Ограничения методов, описанных в данной статье, заключаются в том, что белок млекопитающих экспрессируется в клетках насекомых. Хотя многие такие белки, в том числе и этот, были успешно экспрессированы таким образом, существуют и другие системы экспрессии, которые могут более точно имитировать нативную среду белка. Системы экспрессии у млекопитающих могут вносить важные посттрансляционные модификации в белок, которые отсутствуют в системе насекомых. То же самое в еще большей степени верно и для экспрессии в бактериальной системе, используемой здесь для производства световых цепей миозина. Тем не менее, мы считаем, что относительная простота и высокая доходность в этих случаях перевешивают потенциальные ограничения.
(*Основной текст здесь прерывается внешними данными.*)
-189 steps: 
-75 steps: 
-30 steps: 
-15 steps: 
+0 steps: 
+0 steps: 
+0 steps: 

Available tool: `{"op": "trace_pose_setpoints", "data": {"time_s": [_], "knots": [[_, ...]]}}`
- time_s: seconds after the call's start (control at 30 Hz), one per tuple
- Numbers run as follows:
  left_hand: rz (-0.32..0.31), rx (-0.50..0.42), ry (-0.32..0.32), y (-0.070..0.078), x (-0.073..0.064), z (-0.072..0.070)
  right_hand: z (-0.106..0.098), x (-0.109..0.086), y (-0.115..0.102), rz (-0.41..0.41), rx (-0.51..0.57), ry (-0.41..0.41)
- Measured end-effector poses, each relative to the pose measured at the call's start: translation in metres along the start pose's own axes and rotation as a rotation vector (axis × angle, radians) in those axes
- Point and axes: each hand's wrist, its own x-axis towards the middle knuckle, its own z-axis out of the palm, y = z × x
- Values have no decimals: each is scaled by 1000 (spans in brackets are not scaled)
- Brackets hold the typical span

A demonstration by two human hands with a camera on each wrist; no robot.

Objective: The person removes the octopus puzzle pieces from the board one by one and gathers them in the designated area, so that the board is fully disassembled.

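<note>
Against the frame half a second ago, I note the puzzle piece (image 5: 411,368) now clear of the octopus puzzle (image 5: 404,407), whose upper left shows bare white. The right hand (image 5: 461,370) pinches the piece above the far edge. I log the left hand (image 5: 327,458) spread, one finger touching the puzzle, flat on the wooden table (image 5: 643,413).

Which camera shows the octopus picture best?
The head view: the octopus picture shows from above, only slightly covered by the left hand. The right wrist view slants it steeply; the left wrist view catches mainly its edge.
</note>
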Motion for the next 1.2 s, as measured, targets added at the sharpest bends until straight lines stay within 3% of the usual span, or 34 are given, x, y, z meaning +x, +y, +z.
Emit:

Анализ подвижности in vitro , который используется для характеристики белка, ограничен в том, сколько информации он может дать о белке. Например, многие аспекты регуляции миозина маскируются или обходятся анализом и, таким образом, не могут быть исследованы с помощью этого метода. Существуют многие другие типы анализов, такие как одномолекулярная подвижность, оптическая ловушка, а также биохимические и биофизические методы, для исследования свойств миозина in vitro, но в качестве метода измерения активности миозина выбран метод скольжения нити, потому что он требует меньше белка, чем многие биохимические анализы, прост в выполнении и где может быть продемонстрирована успешная подвижность. говорит нам о том, что белок является как биохимически, так и механически активным.
Описанный здесь рабочий процесс представляет собой ряд методов получения высококачественного белка миозин-7а и определения его механических свойств. Несмотря на то, что эти методы специально разработаны для этого класса миозинов, процедуры экспрессии и очистки в более общем плане полезны в качестве руководства по получению этого типа лабильного белка, состоящего из нескольких различных полипептидов и имеющего тенденцию к диссоциации и деградации. Кроме того, методы характеризации полезны для всех типов моторных белков, и, в частности, соображения по сбору данных и параметрам анализа должны быть полезны для всех, кто измеряет скорость транслокации низкоскоростных молекулярных моторов.